The sphere faded out, and the solido projector switched off. A long breath escaped through Araminta’s pursed lips. She grinned nervously for the benefit of her billions-strong spellbound audience. “Lady! I wonder what day two is going to be like?”
Paula was curious about that herself.
“She’s up to something,” Oscar insisted over the ultrasecure link. “This self-coronation is only the start.”
“I don’t see what else there can be for her,” Paula said.
“Well yeah … If it was obvious, everyone would figure it out and it’d be pointless.”
“I do love your optimism. It was always your most endearing quality. You probably believe Ilanthe will see the error of her ways before long.”
“You sound bitter.”
Paula rubbed a hand over her brow, surprised to find it was trembling. But then, she hadn’t slept for days; even biononics could keep her fatigue at bay for only so long. “I probably am. We’re the good guys, Oscar; we’re not supposed to lose.”
“We haven’t lost. We’re nowhere near losing. The Pilgrimage ships haven’t even been finished, let alone launched. So tell me how many ways covert operations can sabotage them.”

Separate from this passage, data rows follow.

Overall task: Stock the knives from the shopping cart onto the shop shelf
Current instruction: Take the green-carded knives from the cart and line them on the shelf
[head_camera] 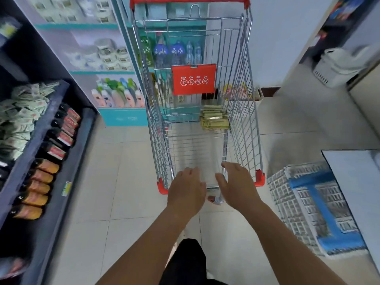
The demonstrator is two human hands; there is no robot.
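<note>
A wire shopping cart [242, 112] with red corners stands on the tiled floor straight ahead of me. At the far end of its basket lies a stack of flat yellow-green packs [214, 119]; I cannot tell whether they hold knives. My left hand [188, 190] and my right hand [236, 185] hover side by side at the cart's near end, fingers spread, holding nothing. The right hand's fingers touch the near rim. A dark shop shelf [59, 140] runs along my left.
The dark shelf holds green packets [22, 112] and rows of bottles [44, 182]. A teal shelf unit [115, 66] with cups and bottles stands behind the cart. A blue and white crate [312, 208] and a white surface [357, 182] sit on the right.
</note>
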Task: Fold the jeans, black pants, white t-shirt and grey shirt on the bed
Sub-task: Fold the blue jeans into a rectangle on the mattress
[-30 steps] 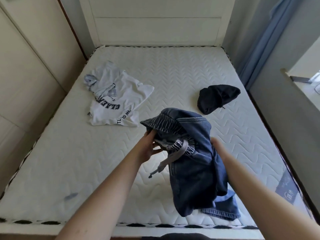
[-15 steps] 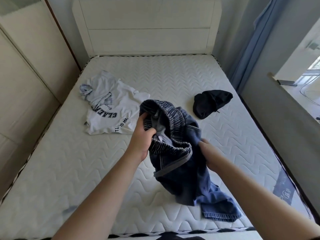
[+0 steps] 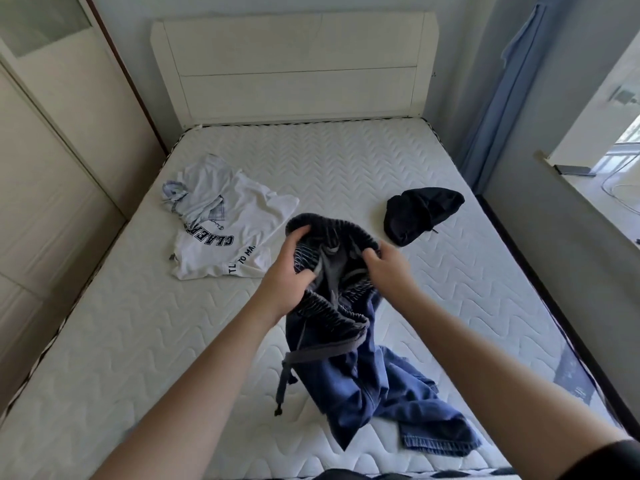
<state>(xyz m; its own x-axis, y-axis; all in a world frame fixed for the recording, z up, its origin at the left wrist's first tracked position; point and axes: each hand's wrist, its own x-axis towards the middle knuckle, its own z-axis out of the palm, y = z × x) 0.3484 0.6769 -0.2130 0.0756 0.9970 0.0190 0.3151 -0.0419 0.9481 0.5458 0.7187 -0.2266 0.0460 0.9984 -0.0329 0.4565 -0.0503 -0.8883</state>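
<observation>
Both hands hold up the blue jeans (image 3: pixel 360 382) by their elastic waistband over the middle of the bed (image 3: pixel 138 341). My left hand (image 3: pixel 287 271) grips the left side of the waistband and my right hand (image 3: pixel 388 268) grips the right side. The legs hang down bunched, with the hems lying on the mattress near the front edge. A grey drawstring dangles below the waistband. The white t-shirt (image 3: pixel 225 244) with dark lettering lies crumpled at the left, with the grey shirt (image 3: pixel 197 199) bunched on its far end. The black pants (image 3: pixel 419 213) sit in a heap at the right.
A white headboard (image 3: pixel 294 67) stands at the far end. Beige wardrobe doors (image 3: pixel 52 202) run along the left side. A blue curtain (image 3: pixel 502 109) and a window sill (image 3: pixel 588 199) are on the right.
My right hand has moved up from the side of the jeans to the waistband. Both hands now hold the waistband spread apart and further from me. The view has tilted up.
</observation>
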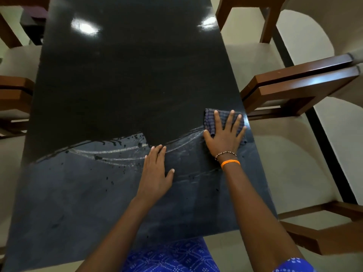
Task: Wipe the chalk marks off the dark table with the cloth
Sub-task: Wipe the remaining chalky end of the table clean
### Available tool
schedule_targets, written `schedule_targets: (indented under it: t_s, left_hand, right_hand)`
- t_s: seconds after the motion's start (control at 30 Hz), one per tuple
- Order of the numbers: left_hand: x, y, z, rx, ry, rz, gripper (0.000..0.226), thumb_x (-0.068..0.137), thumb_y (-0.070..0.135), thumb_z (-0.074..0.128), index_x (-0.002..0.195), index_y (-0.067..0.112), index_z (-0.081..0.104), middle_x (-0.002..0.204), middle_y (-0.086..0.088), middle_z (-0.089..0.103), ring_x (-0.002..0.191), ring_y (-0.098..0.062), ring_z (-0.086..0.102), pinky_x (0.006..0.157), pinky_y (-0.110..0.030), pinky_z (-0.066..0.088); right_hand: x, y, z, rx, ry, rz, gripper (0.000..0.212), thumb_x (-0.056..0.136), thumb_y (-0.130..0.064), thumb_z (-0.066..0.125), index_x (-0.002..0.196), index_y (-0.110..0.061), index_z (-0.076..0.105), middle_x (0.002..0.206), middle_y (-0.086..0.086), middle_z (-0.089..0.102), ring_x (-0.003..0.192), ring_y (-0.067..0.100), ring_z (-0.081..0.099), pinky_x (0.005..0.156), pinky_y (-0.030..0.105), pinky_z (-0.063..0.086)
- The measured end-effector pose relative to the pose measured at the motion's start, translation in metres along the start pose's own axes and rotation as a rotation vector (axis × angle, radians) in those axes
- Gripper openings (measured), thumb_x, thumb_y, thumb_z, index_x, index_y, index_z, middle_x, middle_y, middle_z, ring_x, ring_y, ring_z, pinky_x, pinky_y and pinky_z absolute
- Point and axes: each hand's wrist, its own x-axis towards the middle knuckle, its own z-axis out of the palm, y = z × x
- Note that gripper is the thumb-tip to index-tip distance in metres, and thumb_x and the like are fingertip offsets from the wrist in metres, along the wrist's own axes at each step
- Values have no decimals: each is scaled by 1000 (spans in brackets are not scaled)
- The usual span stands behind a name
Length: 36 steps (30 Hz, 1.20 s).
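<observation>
Head view: right hand (pixel 224 137) lies flat on the cloth (pixel 211 119) near the counter (pixel 117 75) right edge, fingers (pixel 217 119) spread wide w/ palm pushing down, prob. to rub hard. Left hand (pixel 155 169) rests flat on the bare counter, fingers close together, thumb out, holding nothing, likely to lean on. Chalk marks (pixel 110 154) run btw the wet far part & the dull near part.

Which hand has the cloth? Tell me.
The right hand, with the orange band at its wrist. It presses flat on the cloth near the table's right edge; the left hand rests bare.
</observation>
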Motion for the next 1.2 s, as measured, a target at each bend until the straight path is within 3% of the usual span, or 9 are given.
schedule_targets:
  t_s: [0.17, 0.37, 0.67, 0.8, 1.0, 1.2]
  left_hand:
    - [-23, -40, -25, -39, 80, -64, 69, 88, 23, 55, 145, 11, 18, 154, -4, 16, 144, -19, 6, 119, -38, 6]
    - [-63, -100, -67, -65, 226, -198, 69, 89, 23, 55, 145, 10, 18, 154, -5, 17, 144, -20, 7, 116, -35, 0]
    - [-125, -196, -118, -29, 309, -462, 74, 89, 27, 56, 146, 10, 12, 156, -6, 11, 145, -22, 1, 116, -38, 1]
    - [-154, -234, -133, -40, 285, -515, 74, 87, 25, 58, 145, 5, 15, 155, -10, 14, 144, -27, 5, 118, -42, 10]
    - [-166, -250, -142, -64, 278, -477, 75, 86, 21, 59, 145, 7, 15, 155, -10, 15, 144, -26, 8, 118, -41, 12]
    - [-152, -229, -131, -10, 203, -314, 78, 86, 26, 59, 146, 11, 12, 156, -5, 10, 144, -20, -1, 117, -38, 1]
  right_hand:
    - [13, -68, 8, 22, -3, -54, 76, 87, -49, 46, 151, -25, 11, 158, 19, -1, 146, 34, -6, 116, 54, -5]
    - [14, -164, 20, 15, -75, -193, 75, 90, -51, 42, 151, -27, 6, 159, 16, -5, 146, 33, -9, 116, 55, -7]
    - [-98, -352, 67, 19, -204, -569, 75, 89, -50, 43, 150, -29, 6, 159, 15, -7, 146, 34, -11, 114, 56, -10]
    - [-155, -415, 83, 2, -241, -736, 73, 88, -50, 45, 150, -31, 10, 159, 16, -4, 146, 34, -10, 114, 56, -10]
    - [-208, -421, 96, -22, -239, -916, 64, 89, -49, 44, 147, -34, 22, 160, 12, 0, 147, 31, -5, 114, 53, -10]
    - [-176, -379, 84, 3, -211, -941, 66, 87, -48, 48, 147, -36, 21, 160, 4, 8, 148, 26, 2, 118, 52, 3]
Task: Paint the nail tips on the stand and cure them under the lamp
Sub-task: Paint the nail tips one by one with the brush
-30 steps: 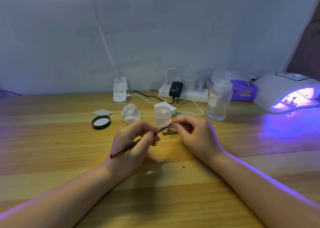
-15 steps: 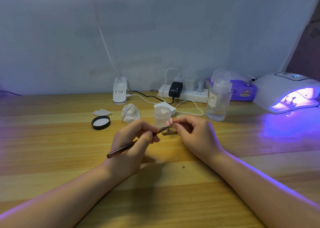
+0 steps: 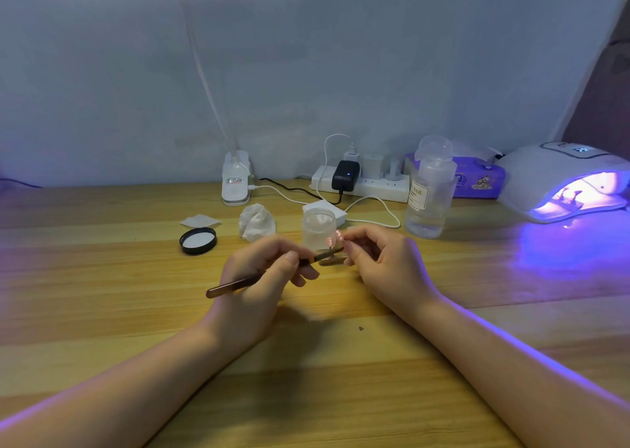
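The left hand (image 3: 259, 277) is pinching a brush (image 3: 272, 274) between thumb and curled fingers, the dark handle sticking out to the left past the knuckles and the bristle end reaching right toward the pink nail tips (image 3: 333, 238). The right hand (image 3: 381, 267) is sitting just across from it, its fingers curled in and pinching the small stand (image 3: 332, 260) that is carrying the tips; the tips are standing just above and between the two sets of fingertips. Whether the bristles are touching a tip is too blurred to tell. An open jar (image 3: 318, 226) is standing right behind the fingertips, its black lid (image 3: 198, 240) lying well to the left. Far right of the right hand, the lamp (image 3: 566, 181) is glowing violet, with another stand (image 3: 570, 198) sitting inside it.
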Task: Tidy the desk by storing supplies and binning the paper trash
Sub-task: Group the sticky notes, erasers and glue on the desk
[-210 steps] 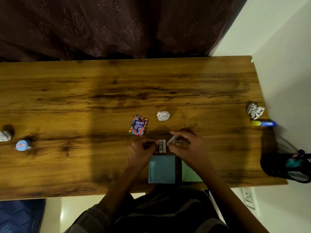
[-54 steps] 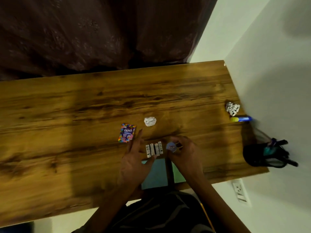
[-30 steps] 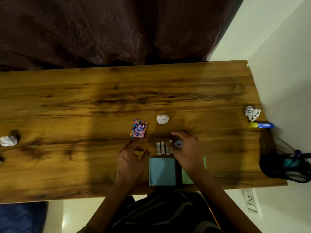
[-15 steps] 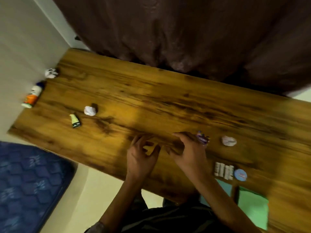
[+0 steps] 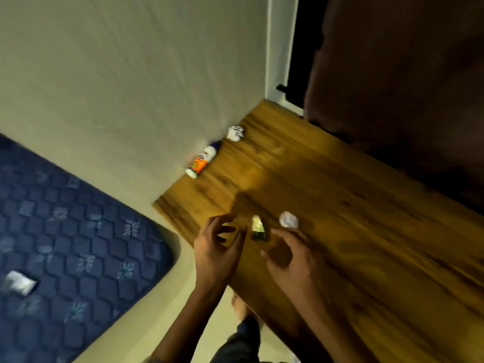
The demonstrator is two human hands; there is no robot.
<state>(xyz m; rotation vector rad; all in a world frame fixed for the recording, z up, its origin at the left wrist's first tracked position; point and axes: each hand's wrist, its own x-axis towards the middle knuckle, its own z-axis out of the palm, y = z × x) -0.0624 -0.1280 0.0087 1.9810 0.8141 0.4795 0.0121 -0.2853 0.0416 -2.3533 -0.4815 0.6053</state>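
cream wall [image 5: 117,74] | dark curtain [image 5: 406,74] | blue quilted mattress [image 5: 65,244], seemingly | dim light

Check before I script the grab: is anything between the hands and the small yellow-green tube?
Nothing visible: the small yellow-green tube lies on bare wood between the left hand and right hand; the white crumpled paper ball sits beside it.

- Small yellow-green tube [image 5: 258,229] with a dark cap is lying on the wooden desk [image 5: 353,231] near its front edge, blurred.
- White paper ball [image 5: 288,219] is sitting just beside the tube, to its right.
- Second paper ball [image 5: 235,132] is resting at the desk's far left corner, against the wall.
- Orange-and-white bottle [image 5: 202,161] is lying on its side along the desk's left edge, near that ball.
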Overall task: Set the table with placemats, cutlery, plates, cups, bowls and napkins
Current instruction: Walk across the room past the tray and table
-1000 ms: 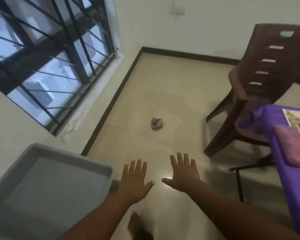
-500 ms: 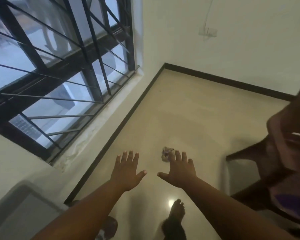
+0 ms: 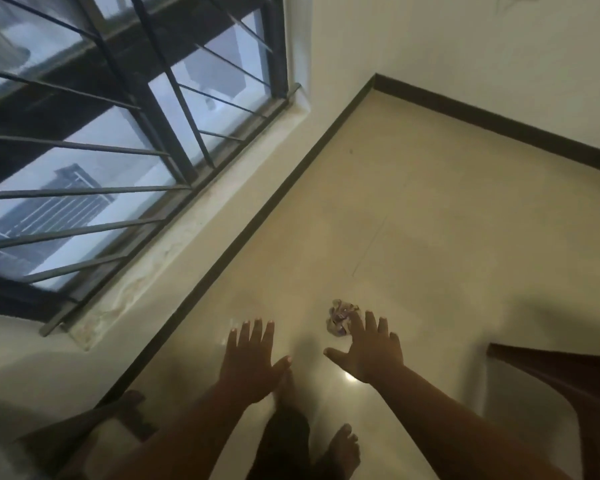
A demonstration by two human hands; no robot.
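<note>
Below the window (image 3: 118, 140), on the floor (image 3: 430, 220), a crumpled napkin (image 3: 340, 317) lies just beyond the right hand (image 3: 368, 351), both it and the left hand (image 3: 253, 362) spread wide and holding nothing; it looks light and soft, best pinched anywhere across its bunched top.

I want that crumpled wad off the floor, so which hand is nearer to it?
Right. The right hand reaches toward the wad, fingers overlapping its edge in view. The left hand is off to the wad's left, apart from it.
</note>
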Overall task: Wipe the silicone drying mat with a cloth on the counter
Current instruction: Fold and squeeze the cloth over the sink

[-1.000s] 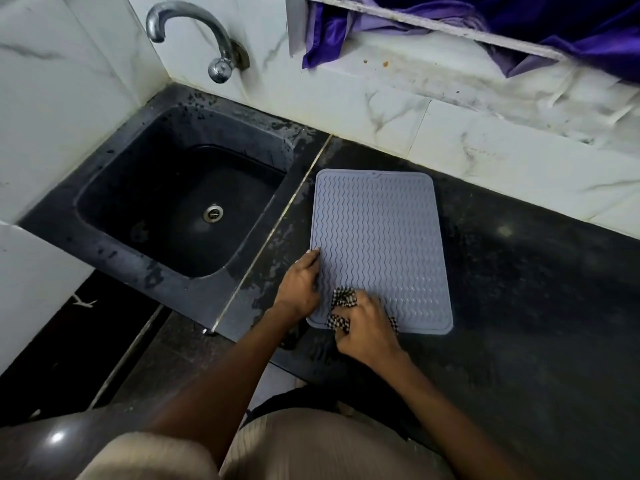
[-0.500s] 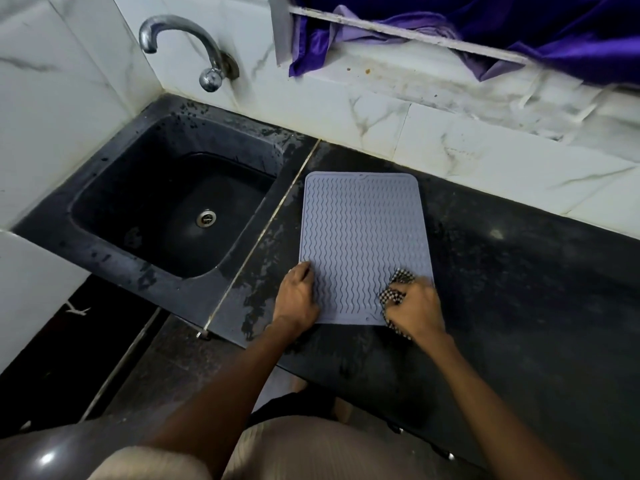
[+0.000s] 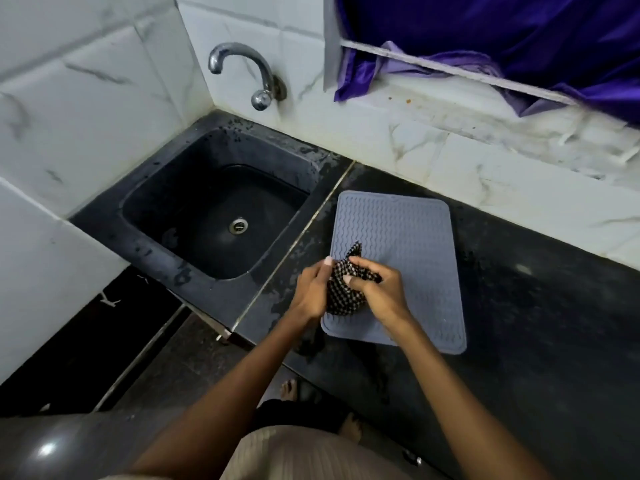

“Hundreds, but that’s only a delay. It’s not a solution.”
“I want to keep going. I want to see if Araminta contacts me.”
“She won’t. Everyone in the galaxy can observe every second of her existence. It’s actually quite clever: Sharing like that puts her beyond mere Dreamer status; she’s almost achieved the same level Edeard had. Every moment of her life is available for her followers to idolize, just like his was. But they’ll only keep supporting her if she does what they want and takes them into the Void. There’s no escape.”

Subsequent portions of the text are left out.